We don’t go back to my apartment.

He drives in silence, one hand on the wheel, the other resting on the gearshift. The city slips away behind us, brick, metal, and noise fading into open stretches of road and tall trees leaning in and listening.

A house slowly appears at the end of a long driveway.

Sprawling, clean-lined, modern. Sunlight gleams off the wide windows, the siding warm and soft in the midday glow. There’s a porch swing tucked under the eaves, a deep wraparound porch, and the edges of the property stretch out into open green space and tree cover—quiet, private, safe.

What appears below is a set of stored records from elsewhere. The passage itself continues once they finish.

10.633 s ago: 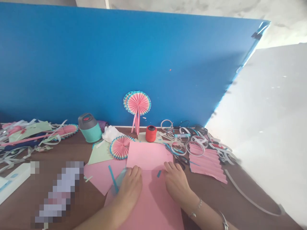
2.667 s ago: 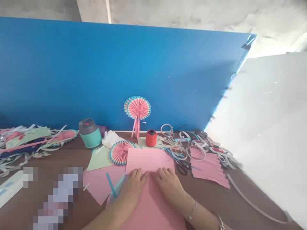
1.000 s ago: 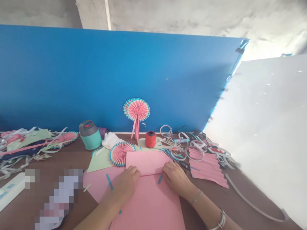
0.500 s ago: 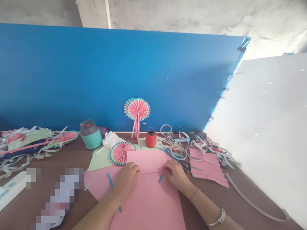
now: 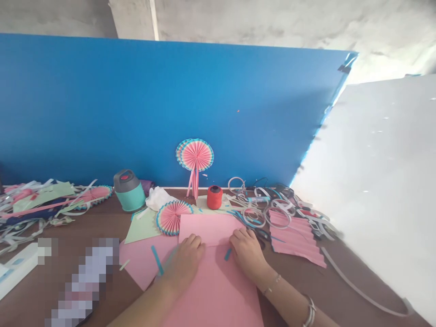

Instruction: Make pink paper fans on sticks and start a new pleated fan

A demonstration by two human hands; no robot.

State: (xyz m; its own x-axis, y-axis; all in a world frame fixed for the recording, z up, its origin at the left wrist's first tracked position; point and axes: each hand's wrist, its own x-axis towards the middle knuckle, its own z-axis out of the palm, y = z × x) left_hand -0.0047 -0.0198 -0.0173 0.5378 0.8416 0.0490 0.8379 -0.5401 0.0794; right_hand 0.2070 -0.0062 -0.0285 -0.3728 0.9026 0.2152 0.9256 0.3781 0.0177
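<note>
Pink paper lies under my left hand and right hand, fingers along its crease, likely keeping it flat; any grip, I can't tell.

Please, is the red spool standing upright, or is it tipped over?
Upright: the red spool stands on its base, its dark top facing up.

The frame's bottom edge cuts off the pink paper; pixelation obscures an object left of it.
</note>
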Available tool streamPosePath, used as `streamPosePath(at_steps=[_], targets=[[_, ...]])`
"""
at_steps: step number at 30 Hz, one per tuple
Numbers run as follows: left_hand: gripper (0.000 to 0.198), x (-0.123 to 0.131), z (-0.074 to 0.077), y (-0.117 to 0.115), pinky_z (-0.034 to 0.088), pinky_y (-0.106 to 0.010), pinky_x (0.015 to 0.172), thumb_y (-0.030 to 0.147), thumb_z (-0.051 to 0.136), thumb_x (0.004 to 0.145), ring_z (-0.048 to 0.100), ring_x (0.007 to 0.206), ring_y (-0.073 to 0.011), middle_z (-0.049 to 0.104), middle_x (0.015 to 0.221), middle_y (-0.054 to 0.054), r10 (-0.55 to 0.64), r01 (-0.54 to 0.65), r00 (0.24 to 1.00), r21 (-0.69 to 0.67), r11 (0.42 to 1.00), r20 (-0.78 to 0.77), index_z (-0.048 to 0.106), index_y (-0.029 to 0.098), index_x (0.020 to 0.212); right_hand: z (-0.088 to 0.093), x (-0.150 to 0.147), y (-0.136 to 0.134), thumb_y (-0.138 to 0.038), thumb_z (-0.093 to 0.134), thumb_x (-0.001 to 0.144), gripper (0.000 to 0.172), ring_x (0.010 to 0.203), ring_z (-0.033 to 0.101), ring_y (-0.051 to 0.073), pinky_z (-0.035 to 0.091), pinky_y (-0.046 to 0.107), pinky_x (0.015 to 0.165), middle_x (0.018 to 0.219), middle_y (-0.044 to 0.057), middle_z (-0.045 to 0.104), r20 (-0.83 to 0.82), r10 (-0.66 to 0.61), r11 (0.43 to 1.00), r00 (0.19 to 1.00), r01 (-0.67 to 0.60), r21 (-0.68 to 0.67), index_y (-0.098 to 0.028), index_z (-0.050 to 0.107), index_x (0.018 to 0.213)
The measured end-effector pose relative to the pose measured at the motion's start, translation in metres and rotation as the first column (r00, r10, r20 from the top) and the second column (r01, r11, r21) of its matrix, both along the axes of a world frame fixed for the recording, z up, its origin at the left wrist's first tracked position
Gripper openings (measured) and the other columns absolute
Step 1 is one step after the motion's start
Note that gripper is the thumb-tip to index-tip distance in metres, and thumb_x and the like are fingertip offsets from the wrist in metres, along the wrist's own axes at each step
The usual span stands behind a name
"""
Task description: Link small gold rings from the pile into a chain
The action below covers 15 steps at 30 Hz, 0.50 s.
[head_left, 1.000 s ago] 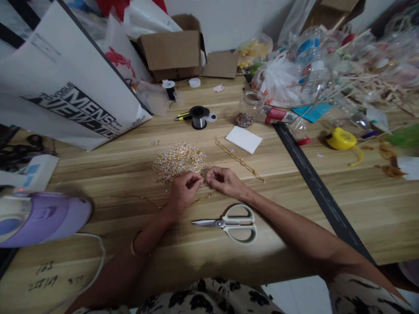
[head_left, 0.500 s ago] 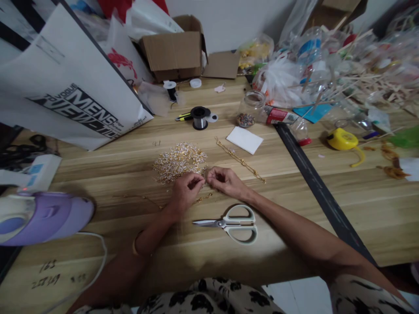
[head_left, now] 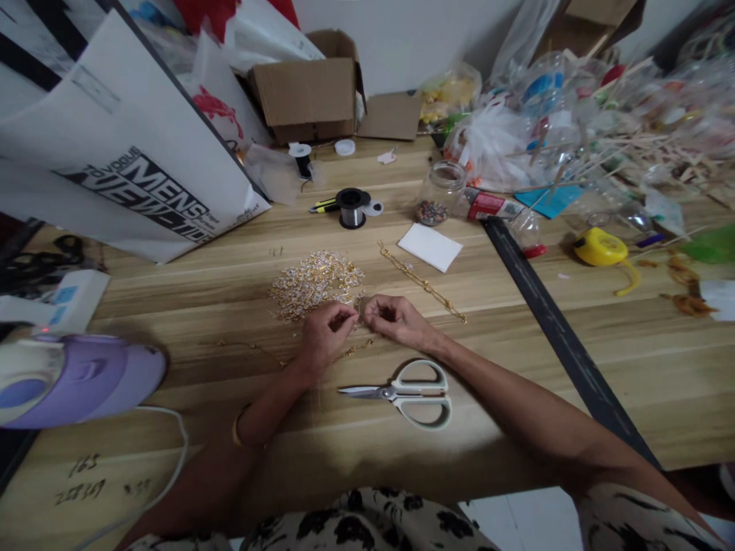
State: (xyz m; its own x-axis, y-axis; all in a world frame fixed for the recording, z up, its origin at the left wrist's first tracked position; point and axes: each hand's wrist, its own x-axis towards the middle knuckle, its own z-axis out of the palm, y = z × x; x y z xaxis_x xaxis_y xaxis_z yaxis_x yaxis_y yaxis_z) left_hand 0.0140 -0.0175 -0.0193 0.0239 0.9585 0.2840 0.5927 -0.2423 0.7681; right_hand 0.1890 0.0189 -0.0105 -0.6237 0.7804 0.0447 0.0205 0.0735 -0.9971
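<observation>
My left hand (head_left: 326, 337) is closed in a pinch at the front edge of a pile of clear and gold beads (head_left: 313, 283). Close beside it, my right hand (head_left: 398, 320) pinches too, its fingertips a small gap from the left ones. Whatever lies between the fingertips is too small to make out. One gold chain (head_left: 423, 285) lies beyond my right hand. Another thin gold chain (head_left: 253, 347) passes under my left wrist and shows again at its right. Scissors (head_left: 396, 392) rest on the table nearer to me, blades pointing left.
Wire spool (head_left: 351, 208), bead jar (head_left: 439, 195) and white card (head_left: 430, 246) stand or lie beyond the hands. A black ruler strip (head_left: 566, 337) and yellow tape measure (head_left: 600, 246) are at right, a purple device (head_left: 97, 379) and large bag (head_left: 132, 153) at left.
The fingertips of my two hands have moved very slightly apart. Both hands keep their pinch, and the things on the table have not moved.
</observation>
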Motion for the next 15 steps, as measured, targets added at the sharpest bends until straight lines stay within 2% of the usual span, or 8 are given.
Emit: streamPosePath(at_steps=[15], targets=[[0.006, 0.0027, 0.005, -0.0021, 0.044, -0.022, 0.058, 0.019, 0.059, 0.075, 0.056, 0.061, -0.0117, 0.064, 0.068, -0.001, -0.017, 0.017, 1.0, 0.008, 1.0, -0.002, 0.062, 0.017, 0.07, -0.0014, 0.0001, -0.0001, -0.028, 0.056, 0.079, 0.016, 0.054, 0.037, 0.007, 0.029, 0.019, 0.05, 0.061, -0.003, 0.045, 0.003, 0.0, 1.0, 1.0, 0.0, -0.002, -0.013, 0.052, 0.075]])
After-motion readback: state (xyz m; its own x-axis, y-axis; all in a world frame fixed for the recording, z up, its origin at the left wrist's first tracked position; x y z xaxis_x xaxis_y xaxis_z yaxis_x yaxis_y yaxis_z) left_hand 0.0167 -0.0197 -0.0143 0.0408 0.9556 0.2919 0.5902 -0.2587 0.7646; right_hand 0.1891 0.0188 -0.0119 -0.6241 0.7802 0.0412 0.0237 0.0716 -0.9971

No towering fences. No glass walls to show off. Only a quiet peace.

It’s understated in the way only real effort can be. Someone built it to last.

Not flashy.

But undeniably his. I sit back in my seat, staring at it as he parks.

It’s not aCinderellamoment.

I’ve been around money my whole life, and I honestly don’t care much for the flash of it. I know the difference between generational wealth and earned comfort.

And this is earned.

He turns off the engine, glancing over at me.

“This is yours?” I ask.

He nods once. “Yeah.”

He doesn’t say more than that. Doesn’t explain the years it must’ve taken. The jobs. The grind. The way a boy with no safety net builds something solid from the dirt. But I feel it.

In every inch of this place. It’s not just a house.

It’s proof.

Proof that he survived. Proof that he’s not going anywhere. My heart stumbles.

“This feels big,” I say, fingers tightening around the strap of my purse.

His eyes hold mine. Steady. Unshakable. “It is.”

And when he opens his door and walks around to mine, I realize, this is really forever.